● **Exercise objective**:
Each line of the listing below, from the very first to the one that contains "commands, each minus", is to be retyped exactly as it stands.

══ Given information ══

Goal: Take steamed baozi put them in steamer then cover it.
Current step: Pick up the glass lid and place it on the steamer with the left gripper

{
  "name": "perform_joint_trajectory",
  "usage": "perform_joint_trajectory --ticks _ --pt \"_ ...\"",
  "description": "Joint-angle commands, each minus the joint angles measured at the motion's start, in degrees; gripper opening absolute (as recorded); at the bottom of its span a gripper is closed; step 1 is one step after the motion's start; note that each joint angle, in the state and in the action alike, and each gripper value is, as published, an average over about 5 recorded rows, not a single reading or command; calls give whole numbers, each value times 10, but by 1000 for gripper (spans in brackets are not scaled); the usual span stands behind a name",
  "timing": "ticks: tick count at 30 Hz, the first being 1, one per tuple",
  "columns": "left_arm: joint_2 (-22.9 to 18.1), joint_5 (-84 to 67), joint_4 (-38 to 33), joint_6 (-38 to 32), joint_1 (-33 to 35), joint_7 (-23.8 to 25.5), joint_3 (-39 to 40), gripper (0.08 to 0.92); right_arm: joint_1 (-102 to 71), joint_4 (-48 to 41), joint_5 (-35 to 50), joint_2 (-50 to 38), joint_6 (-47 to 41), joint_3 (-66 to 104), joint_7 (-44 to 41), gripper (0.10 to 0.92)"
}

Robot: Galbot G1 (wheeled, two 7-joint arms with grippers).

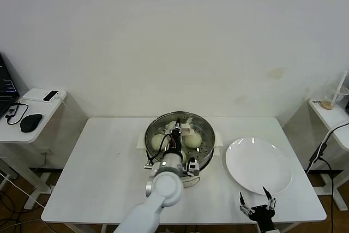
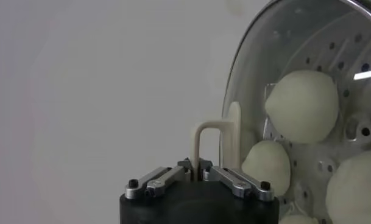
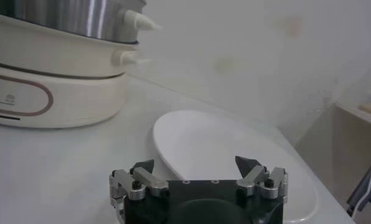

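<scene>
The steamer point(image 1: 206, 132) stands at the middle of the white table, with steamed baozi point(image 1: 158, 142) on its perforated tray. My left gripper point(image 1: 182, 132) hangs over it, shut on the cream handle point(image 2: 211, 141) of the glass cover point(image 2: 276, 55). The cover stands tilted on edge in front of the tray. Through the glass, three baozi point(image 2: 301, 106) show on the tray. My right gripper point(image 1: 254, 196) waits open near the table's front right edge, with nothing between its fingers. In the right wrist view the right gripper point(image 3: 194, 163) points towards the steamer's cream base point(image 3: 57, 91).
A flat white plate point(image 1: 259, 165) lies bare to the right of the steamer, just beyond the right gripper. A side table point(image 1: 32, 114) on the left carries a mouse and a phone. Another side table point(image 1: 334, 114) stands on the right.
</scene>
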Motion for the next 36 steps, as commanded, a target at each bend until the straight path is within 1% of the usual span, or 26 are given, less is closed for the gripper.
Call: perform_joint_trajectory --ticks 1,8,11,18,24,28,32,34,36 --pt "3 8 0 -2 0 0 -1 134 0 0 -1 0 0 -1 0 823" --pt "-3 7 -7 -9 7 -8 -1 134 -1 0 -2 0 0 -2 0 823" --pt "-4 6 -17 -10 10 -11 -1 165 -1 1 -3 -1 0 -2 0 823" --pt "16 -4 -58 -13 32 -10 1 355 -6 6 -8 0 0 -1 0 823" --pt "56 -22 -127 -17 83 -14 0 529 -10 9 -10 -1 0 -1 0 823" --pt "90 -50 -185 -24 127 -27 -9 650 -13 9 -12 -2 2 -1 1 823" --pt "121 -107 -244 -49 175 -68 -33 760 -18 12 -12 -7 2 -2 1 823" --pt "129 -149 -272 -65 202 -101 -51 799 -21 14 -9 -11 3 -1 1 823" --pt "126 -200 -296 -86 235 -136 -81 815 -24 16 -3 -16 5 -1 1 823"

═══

● **Expected answer**:
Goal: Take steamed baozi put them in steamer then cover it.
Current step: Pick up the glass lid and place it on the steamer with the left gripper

{
  "name": "perform_joint_trajectory",
  "usage": "perform_joint_trajectory --ticks _ --pt \"_ ...\"",
  "description": "Joint-angle commands, each minus the joint angles measured at the motion's start, in degrees; gripper opening absolute (as recorded); at the bottom of its span a gripper is closed; step 1 is one step after the motion's start; note that each joint angle, in the state and in the action alike, and each gripper value is, as published, an average over about 5 recorded rows, not a single reading or command; calls give whole numbers, each value times 10, but by 1000 for gripper (spans in brackets are not scaled); the usual span stands behind a name",

The answer to this exercise has been fully stated.